──────── Data records

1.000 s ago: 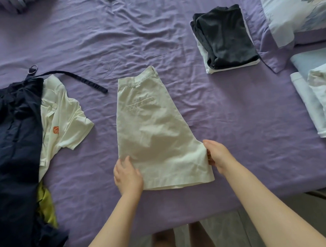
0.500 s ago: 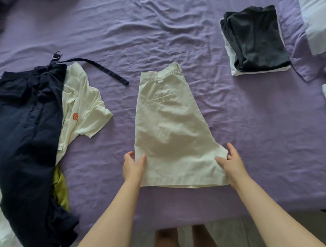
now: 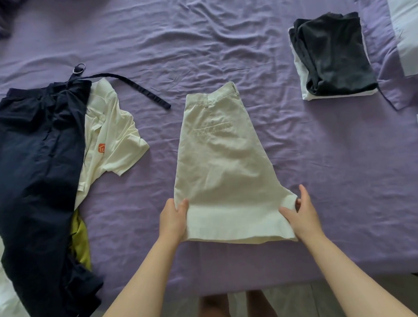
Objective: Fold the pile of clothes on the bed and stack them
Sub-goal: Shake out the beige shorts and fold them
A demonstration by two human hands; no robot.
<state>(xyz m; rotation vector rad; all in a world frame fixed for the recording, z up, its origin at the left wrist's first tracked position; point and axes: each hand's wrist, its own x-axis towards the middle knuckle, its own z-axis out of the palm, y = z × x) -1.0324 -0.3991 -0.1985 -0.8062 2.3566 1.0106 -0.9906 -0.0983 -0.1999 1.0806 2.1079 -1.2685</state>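
Since the frame half a second back, both hands have closed onto the hem corners of the beige shorts [image 3: 224, 172]; earlier they lay flat against its edges. Left hand [image 3: 172, 218] pinches the near-left corner, thumb on top, fingers [image 3: 168, 203] curled under. Right hand [image 3: 301, 214] grips the near-right corner the same way. Shorts folded in half lengthwise, lying on the purple bed sheet [image 3: 174, 44], waistband at the far end. Left of the shorts: navy trousers [image 3: 36, 170] over a cream polo shirt [image 3: 111, 138]. Far right of the shorts: folded stack [image 3: 333, 57], dark garment on top.
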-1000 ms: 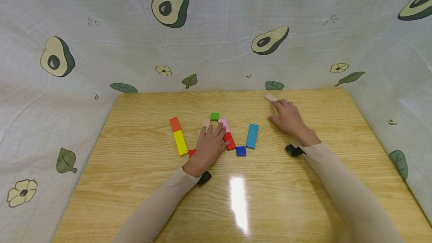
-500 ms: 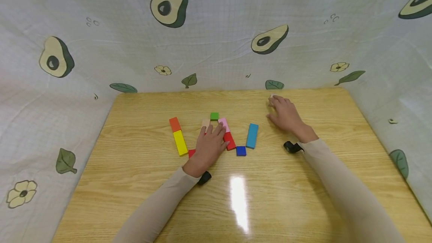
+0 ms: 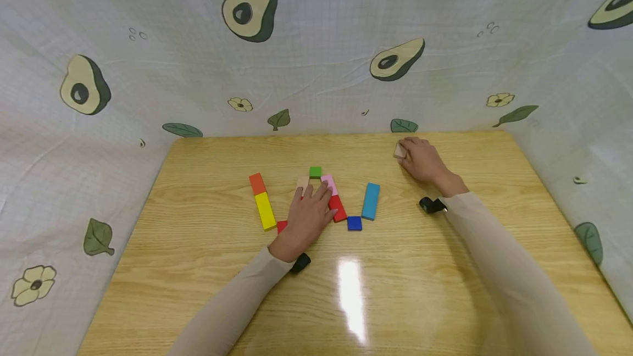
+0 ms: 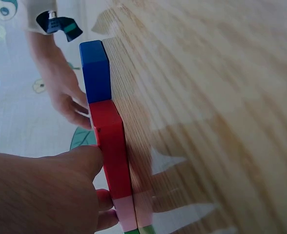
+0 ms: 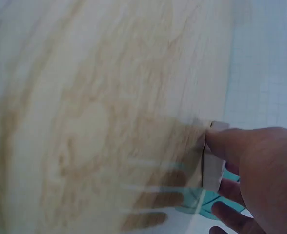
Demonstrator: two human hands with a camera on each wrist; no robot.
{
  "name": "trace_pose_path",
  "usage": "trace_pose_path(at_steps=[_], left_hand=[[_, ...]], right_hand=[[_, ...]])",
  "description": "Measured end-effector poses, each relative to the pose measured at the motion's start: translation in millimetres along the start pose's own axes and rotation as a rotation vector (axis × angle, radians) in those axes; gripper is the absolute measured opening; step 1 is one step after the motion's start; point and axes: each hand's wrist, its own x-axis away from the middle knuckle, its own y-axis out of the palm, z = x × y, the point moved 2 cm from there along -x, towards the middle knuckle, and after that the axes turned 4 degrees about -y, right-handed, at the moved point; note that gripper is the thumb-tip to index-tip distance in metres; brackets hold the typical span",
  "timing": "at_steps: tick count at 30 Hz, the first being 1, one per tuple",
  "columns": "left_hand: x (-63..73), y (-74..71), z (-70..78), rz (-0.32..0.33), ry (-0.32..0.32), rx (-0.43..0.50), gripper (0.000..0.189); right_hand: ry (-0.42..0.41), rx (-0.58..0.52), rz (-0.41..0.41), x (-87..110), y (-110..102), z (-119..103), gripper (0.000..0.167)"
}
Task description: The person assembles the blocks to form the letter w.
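At the far right of the table, my right hand (image 3: 420, 161) pinches a pale pinkish-beige block (image 3: 399, 151) between thumb and fingers; in the right wrist view this block (image 5: 213, 163) stands against the thumb tip. My left hand (image 3: 307, 218) rests on the block row with fingers spread. Its thumb touches a red block (image 4: 112, 151), and its fingertips lie at a pink block (image 3: 327, 180) joined end to end with that red one. A beige block (image 3: 303, 181) and another red block (image 3: 282, 226) are partly hidden under this hand. A green block (image 3: 315, 172) sits just beyond the fingertips.
Left of the left hand, an orange block (image 3: 257, 183) and a yellow block (image 3: 265, 210) form a slanted line. A dark blue block (image 3: 354, 223) and a longer light blue block (image 3: 371, 201) lie to its right. A patterned cloth (image 3: 316, 70) hangs behind the table (image 3: 222, 290).
My right hand has closed on the pale block, which has turned and shifted slightly right and nearer. My left hand and the other blocks stay in place.
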Motion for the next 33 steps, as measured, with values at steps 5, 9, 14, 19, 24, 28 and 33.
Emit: trace_pose_path(at_steps=[5, 9, 14, 19, 24, 28, 33], left_hand=[[0.3, -0.4, 0.3, 0.012, 0.001, 0.003, 0.058], [0.5, -2.1, 0.2, 0.01, -0.002, 0.01, 0.058], [-0.3, -3.8, 0.1, 0.008, -0.001, 0.011, 0.058], [-1.5, -4.1, -0.2, 0.012, 0.0, -0.009, 0.058], [-2.0, -3.7, -0.3, -0.005, -0.006, -0.006, 0.059], [-1.0, -3.3, 0.0, 0.01, -0.006, -0.015, 0.059], [0.6, -2.4, 0.8, 0.024, -0.005, -0.014, 0.058]], right_hand=[[-0.025, -0.006, 0.046, 4.3, 0, -9, 0.053], [-0.053, -0.026, 0.049, 10.1, 2, -23, 0.055], [-0.101, -0.035, 0.022, 15.2, 6, -36, 0.054], [-0.131, -0.03, -0.004, 19.1, 7, -45, 0.053], [-0.141, -0.052, -0.012, 22.0, 9, -50, 0.051], [-0.153, -0.064, -0.006, 23.9, 12, -54, 0.047], [-0.184, -0.067, 0.017, 26.8, 14, -60, 0.04]])
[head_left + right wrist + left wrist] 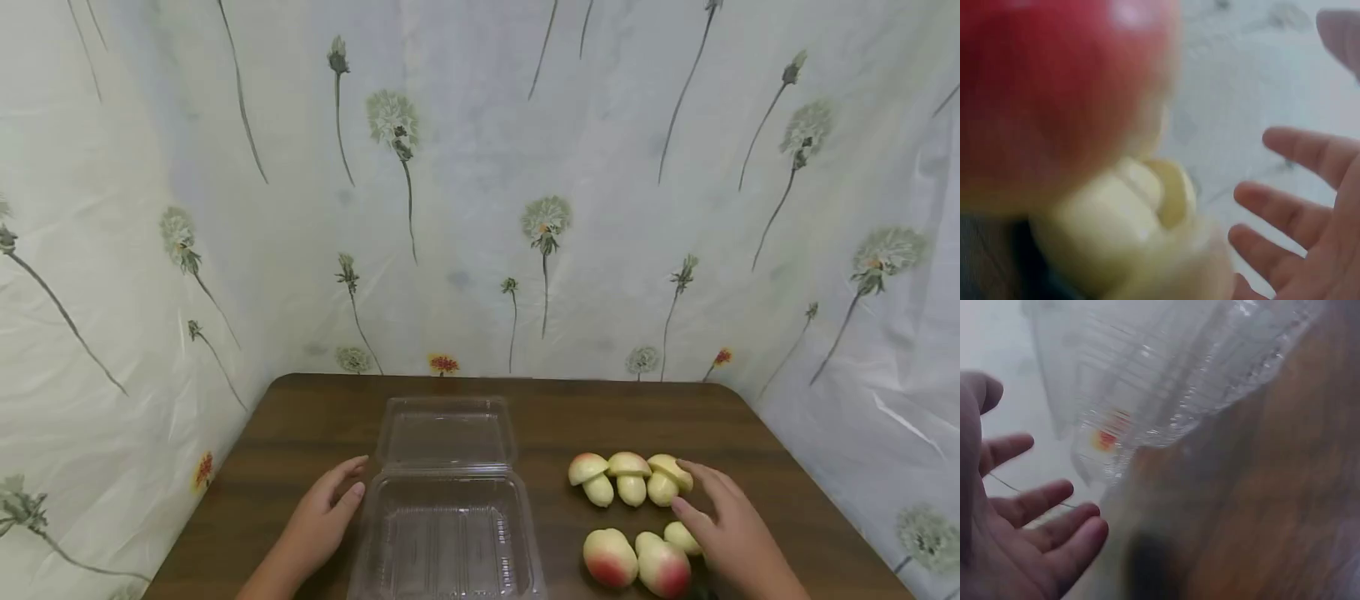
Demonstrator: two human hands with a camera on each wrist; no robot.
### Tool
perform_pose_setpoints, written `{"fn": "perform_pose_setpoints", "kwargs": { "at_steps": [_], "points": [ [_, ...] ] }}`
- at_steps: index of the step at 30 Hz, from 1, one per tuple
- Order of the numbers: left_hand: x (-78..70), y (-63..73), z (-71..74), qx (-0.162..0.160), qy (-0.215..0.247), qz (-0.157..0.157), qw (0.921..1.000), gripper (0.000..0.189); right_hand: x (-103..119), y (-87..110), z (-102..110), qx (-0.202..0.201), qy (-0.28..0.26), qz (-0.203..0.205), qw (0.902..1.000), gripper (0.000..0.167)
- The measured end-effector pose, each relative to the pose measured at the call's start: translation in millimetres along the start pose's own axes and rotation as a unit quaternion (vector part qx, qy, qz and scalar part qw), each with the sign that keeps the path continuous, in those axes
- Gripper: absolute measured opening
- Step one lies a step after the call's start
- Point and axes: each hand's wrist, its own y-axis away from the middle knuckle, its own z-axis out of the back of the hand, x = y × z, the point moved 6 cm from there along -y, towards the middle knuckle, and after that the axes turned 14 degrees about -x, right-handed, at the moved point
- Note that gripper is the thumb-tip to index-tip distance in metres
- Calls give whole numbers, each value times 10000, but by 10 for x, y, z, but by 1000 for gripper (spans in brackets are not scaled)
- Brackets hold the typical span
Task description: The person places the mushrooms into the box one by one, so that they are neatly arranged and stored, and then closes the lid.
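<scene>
A clear plastic clamshell box (528, 533) lies with its lid (446, 462) folded back. Just left of it hovers my left hand (318, 512), fingers parted and holding nothing; the left wrist view shows that hand (1035, 531) beside the clear plastic. My right hand (727, 521) is at the rightmost toy mushroom (663, 479), thumb and fingers spread around its side. Contact cannot be told. Two more toy mushrooms, a middle one (630, 479) and a left one (592, 475), stand in the same row. In the right wrist view the hand's fingers (1272, 250) are spread.
Nearer than the mushrooms sit yellow-and-red peach-like fruits: a left one (610, 557), a middle one (662, 565) and a paler one (681, 537) partly hidden by the right hand. A brown wooden table (315, 417) carries everything, with a flower-printed curtain (465, 208) around it.
</scene>
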Motion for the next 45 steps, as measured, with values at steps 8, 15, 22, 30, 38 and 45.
{"fn": "perform_pose_setpoints", "kwargs": {
  "at_steps": [8,15,22,30,38,45],
  "points": [
    [201,36,-117,437,1604,589,9843,44,-400,128,-45,1415,-1735,-1076,9686,64],
    [244,70,-165,1008,1717,306,9795,52,-579,215,-73,1880,-1738,-1505,9549,79],
    [204,43,-112,1167,1529,-153,9812,52,-553,320,-62,2212,-2110,-796,9488,73],
    [196,15,-147,1224,1520,-134,9807,50,-556,386,-35,2588,-2315,-513,9364,70],
    [215,43,-183,1262,1605,-77,9789,49,-647,364,-68,2787,-1867,-1145,9351,64],
    [229,82,-186,1317,1645,-70,9775,49,-644,323,-52,2530,-1480,-1193,9486,63]
  ]
}}
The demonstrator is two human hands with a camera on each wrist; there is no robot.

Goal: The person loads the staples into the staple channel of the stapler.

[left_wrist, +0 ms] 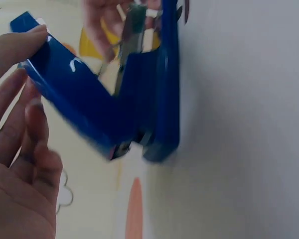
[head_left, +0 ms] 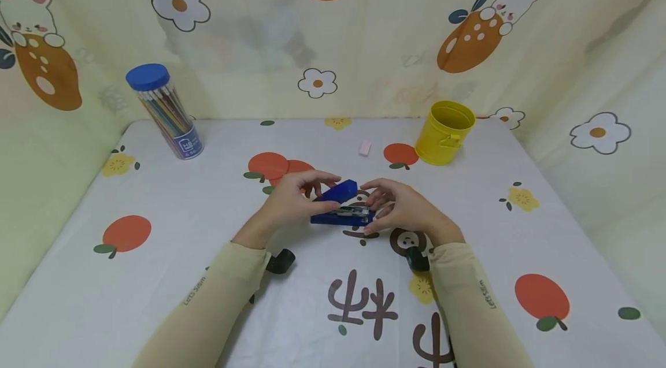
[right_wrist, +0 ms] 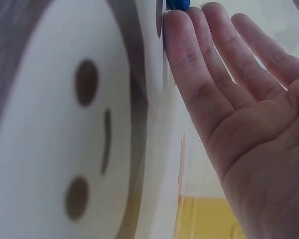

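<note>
A blue stapler [head_left: 325, 219] lies on the tablecloth between both hands, its upper arm swung up and its metal staple tray showing. My left hand [head_left: 288, 200] pinches the raised arm; in the left wrist view the thumb [left_wrist: 20, 47] presses on its end, with fingers on the other side. My right hand [head_left: 408, 209] is at the stapler's front end, fingers loosely bent in the head view. In the right wrist view its fingers [right_wrist: 194, 64] stretch out, tips right at a small blue part of the stapler [right_wrist: 179, 4].
A small pale pink block [head_left: 365, 148] lies beyond the stapler. A yellow bucket [head_left: 434, 140] stands at the back right, and a clear tub of pencils [head_left: 165, 111] with a blue lid at the back left. A patterned cloth [head_left: 234, 67] hangs behind the table.
</note>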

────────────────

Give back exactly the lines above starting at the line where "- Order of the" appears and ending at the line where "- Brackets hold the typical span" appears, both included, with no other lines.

- Order of the numbers: left_hand: x (-78..70), y (-63..73), z (-71..74), qx (-0.162..0.160), qy (-0.215..0.247), qz (-0.157..0.157), qw (0.921..1.000), gripper (0.000..0.189); right_hand: x (-103..119), y (-87..110), z (-102..110), qx (-0.202..0.201), qy (-0.28..0.26), qz (-0.203..0.205), qw (0.902..1.000), gripper (0.000..0.167)
- The measured end-effector pose, each relative to the pose measured at the call's start: translation in millimetres along the start pose's own axes and rotation as a unit quaternion (vector part qx, qy, qz and scalar part qw), each with the sign that keeps the path continuous, in those axes
- Gripper: absolute measured opening
- Step one lies a step after the call's start
- Point and axes: each hand's wrist, its own y-axis away from the middle knuckle, its own z-axis out of the back of the hand, x = y × z, the point moved 6 cm from there along -y, towards the middle knuckle, and after that the axes turned 14 degrees about -x, right-handed, at the moved point
- Note that gripper is the thumb-tip to index-tip distance in metres
- Calls give whole numbers, each value times 10000, but by 10 for x, y, z, but by 1000 for gripper (spans in brackets are not scaled)
- Brackets hold the typical span

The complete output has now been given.